In the resulting research paper on criminal smart contracts PDF), Juels and co-authors Ahmed Kosba and Elaine Shi wrote: “We show how what we call criminal smart contracts (CSCs) can facilitate leakage of confidential information, theft of cryptographic keys, and various real-world crimes (murder, arson, terrorism).”

It’s not often a research paper becomes the basis for a techno-thriller novel, but Juels has prior form. His 2009 novel Tetraktys imagined that members of an ancient Pythagorean cult had figured out how to factor prime numbers, thereby busting the widely-used public key cryptography on which security on the Internet depends. Juels’ hero in that book was uniquely suited to help the NSA track down the miscreants because he was both a cryptographer and the well-schooled son of an expert on the classical world. Juels could almost be describing himself: before turning to cryptography he studied classical literature at Amherst and Oxford.

Juels’ new book, The Oracle, has much in common with his earlier work. His alter-ego here is a cryptographer working on blockchains and smart contracts. Links to the classical world – in this case, a cult derived from the oracle at Delphi – are provided by an FBI agent and art crime investigator who enlists his help when a rogue smart contract is discovered that offers $10,000 to kill an archeology professor, soon followed by a second contract offering $700,000 for a list of seven targets. Soon afterwards, our protagonist discovers he’s first on that list, and he has only a few days to figure out who wrote the code and save his own life. That quest also includes helping the FBI agent track down some Delphian artifacts that we learn from flashbacks to classical times were removed from the oracle’s temple and hidden.

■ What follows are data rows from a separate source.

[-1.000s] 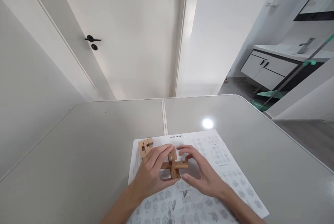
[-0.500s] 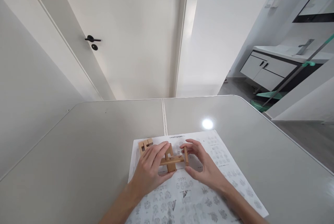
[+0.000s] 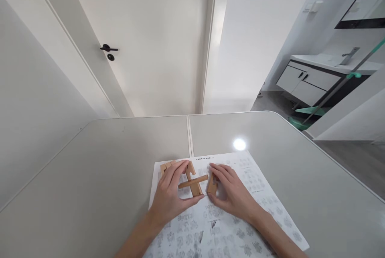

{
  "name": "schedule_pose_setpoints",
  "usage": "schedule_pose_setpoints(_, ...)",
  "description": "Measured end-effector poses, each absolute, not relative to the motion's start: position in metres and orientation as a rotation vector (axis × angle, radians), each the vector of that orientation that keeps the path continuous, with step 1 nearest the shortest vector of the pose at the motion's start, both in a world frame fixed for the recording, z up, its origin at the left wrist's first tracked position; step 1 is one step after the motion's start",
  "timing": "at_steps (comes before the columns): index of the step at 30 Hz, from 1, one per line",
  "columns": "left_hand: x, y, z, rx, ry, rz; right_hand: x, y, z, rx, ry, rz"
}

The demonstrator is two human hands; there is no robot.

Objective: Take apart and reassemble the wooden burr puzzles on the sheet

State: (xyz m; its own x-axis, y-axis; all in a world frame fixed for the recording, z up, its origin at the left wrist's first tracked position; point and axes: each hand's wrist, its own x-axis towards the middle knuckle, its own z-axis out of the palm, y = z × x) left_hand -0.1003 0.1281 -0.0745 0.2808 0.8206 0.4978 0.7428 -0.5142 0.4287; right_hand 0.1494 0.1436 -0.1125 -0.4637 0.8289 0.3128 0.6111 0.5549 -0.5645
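Note:
Between the thumb and fingers of my left hand (image 3: 170, 187) is a flat notched wooden puzzle piece (image 3: 196, 189), held tilted above the paper. A slim wooden bar (image 3: 194, 181) lies crosswise through or over it; its seating is unclear. My right hand (image 3: 228, 187) pinches another wooden puzzle piece (image 3: 212, 185), partly covered by the fingers. The two held pieces are close but apart. Behind my left fingers, more notched wooden pieces (image 3: 167, 165) rest on the printed sheet (image 3: 240, 218), partly hidden.
The sheet with rows of small diagrams lies on a grey table (image 3: 90, 177) with a seam down its middle. Beyond the table's far edge stands a white door (image 3: 156, 41) with a black handle (image 3: 108, 48). A sink cabinet (image 3: 309, 79) is at the right.
The piece in my right hand has turned from edge-on to showing its broad face. The bar now slants up to the right, and the left-hand piece has tilted.

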Motion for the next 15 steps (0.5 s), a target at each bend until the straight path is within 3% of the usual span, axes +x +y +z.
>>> schedule_pose_setpoints(15, -0.092, 0.125, -0.075, 2.524, 1.255, 0.915, 0.142, 0.136, -0.093, -0.741, -1.95, 0.858)
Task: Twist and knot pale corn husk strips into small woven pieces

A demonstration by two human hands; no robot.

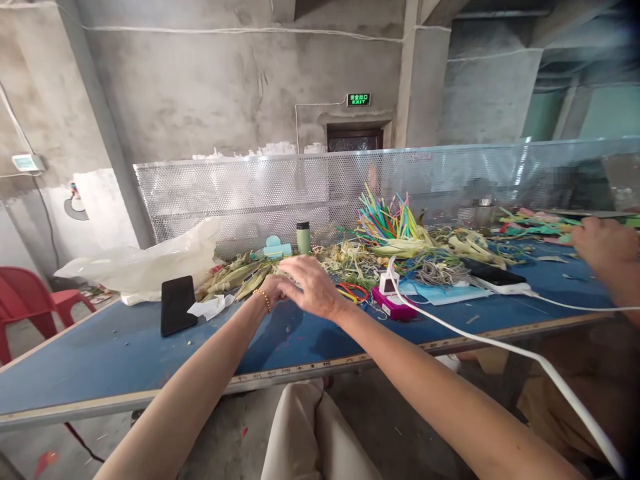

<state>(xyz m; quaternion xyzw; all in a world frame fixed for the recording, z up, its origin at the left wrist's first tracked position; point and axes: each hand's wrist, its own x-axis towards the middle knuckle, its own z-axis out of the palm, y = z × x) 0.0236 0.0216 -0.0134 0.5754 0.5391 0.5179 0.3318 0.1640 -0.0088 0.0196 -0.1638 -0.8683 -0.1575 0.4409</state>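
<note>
My left hand point(274, 290), with a gold beaded bracelet at the wrist, is held over the blue table point(125, 353). My right hand point(315, 288) overlaps it from the right, fingers stretched and a little bent, with the thumb apart. Nothing shows in the right fingers. The left fingers are mostly hidden behind the right hand. Just behind both hands lies a heap of dried corn husks point(250, 275) and tangled strands point(350, 263). A green bottle with a black lid point(303, 239) stands beyond them.
A black phone point(179, 305) and white tissue point(213, 307) lie left, near a plastic bag point(150, 263). To the right are colourful sticks point(387, 220), a magenta box point(393, 305) and a charger point(389, 281); its white cable point(475, 338) crosses the table edge. A co-worker's hand point(603, 243) is far right.
</note>
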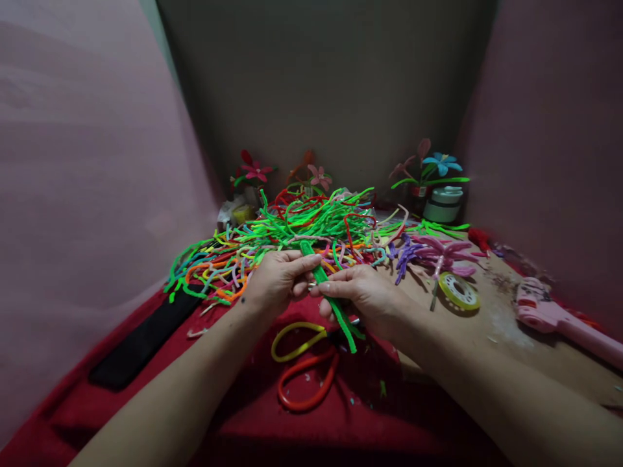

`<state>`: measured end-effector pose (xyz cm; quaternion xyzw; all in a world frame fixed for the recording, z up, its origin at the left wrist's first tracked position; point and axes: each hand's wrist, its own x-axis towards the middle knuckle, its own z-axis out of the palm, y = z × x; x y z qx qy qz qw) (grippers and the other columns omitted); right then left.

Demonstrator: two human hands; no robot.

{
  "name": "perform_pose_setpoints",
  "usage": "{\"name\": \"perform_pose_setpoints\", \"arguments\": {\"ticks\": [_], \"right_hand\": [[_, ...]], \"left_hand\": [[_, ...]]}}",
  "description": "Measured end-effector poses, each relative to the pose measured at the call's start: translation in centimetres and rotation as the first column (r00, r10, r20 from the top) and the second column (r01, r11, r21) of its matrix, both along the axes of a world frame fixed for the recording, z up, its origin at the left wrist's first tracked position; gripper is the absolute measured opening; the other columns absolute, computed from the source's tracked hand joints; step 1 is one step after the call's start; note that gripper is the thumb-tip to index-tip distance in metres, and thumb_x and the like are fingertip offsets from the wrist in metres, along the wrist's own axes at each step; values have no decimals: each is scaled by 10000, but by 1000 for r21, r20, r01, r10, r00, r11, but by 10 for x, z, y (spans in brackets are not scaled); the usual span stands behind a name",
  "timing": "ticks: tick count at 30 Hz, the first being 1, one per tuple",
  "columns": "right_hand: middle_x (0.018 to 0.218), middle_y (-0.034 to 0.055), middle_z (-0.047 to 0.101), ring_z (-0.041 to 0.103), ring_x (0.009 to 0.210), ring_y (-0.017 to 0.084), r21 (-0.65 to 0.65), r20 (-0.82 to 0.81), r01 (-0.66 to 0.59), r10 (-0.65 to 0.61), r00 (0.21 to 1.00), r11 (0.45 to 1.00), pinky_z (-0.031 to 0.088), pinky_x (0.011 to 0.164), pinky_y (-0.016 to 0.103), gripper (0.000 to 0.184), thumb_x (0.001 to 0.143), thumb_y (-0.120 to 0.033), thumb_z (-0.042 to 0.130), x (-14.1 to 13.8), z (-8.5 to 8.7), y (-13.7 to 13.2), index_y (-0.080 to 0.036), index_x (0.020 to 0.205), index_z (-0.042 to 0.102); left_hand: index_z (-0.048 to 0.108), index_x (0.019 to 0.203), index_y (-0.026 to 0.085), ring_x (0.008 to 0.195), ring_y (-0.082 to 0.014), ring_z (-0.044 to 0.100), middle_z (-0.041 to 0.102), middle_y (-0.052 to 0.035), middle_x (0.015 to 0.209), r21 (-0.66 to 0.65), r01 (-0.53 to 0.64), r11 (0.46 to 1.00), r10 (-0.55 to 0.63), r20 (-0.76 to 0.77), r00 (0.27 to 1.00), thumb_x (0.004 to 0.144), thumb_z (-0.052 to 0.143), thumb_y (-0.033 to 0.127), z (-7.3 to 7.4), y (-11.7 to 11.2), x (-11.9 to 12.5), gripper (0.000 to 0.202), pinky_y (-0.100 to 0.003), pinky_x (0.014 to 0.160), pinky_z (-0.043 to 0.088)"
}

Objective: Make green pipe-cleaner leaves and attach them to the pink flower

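My left hand (278, 277) and my right hand (359, 293) meet over a red cloth (146, 389), both pinched on a green pipe cleaner stem (341, 321) that runs slanted between them. Its upper end pokes out above my left fingers and its lower end hangs below my right hand. Just behind my hands lies a big heap of coloured pipe cleaners (302, 227), mostly green. Scissors with a yellow and a red handle loop (304, 366) lie on the cloth under my wrists.
A purple pipe-cleaner flower (438, 254) and a roll of green tape (458, 290) lie to the right. A pink glue gun (549, 314) sits at the far right. Finished flowers (256, 170) and a small white pot (442, 204) stand at the back. A black strip (146, 337) lies left.
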<state>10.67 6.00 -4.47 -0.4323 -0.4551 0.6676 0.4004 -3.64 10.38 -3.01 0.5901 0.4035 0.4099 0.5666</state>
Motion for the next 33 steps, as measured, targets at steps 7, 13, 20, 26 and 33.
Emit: {"name": "perform_pose_setpoints", "arguments": {"ticks": [7,13,20,26,33], "right_hand": [[516,39,628,542,391,101,-65,-30,-35,33,999,997,448,425,225,131,742,-122,529,-5,-5,1,-115,617,570],[518,28,634,588,432,119,-20,6,-20,20,1000,1000,497,486,252,152,773,-92,423,-7,-5,0,-150,664,512],[507,46,629,593,429,135,-57,-81,-59,54,995,997,480,459,249,146,781,-70,414,-5,-9,2,-121,733,542],[538,40,632,570,412,100,-89,-124,-38,27,992,995,463,435,204,112,817,-145,487,-2,-10,3,-112,733,552],[450,6,581,531,339,97,-112,-53,-56,50,997,992,428,354,192,157,787,-81,480,-3,-15,8,-106,647,545]], "left_hand": [[406,413,156,290,-42,323,395,50,324,261,-193,946,238,-157,958,695,620,329,0,2,-3,395,-188,321,211],[424,445,148,305,-38,325,403,60,341,181,-123,976,151,-151,977,663,654,341,-1,7,-6,372,-185,336,220],[532,562,130,346,-70,458,550,14,441,79,-39,996,43,-43,998,692,636,327,-4,8,-7,258,-183,354,333],[542,584,129,362,-87,481,562,7,450,73,-60,996,63,-48,997,667,658,353,-4,9,-7,265,-202,375,363],[413,430,149,305,-41,329,417,45,340,192,-128,973,153,-123,981,688,637,348,-5,10,-8,396,-189,331,220]]}}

The Delphi oracle, Juels writes, “revealed divine truth in response to human questions”. The oracles his cryptographer is working on are “a source of truth for questions asked by smart contracts about the real world”. In Juels’ imagining, the rogue assassination contract is issued with trigger words that could be expected to appear in a death announcement. When someone tries to claim the bounty, the smart contract checks news sources for those words, only paying out if it finds them. Juels has worked hard to make the details of both classical and cryptographic worlds comprehensible. They remain stubbornly complex, but you can follow the story easily enough even if you panic at the thought of math.

The tension is real, both within and without the novel. Juels’ idea is credible enough that it’s a relief when he says the contracts as described are not feasible with today’s technology, and may never become so (perhaps especially because the fictional criminal smart contract is written in flawless computer code). The related paper also notes that some details of their scheme have been left out so as not to enable others to create these rogue contracts for real. Whew. For now.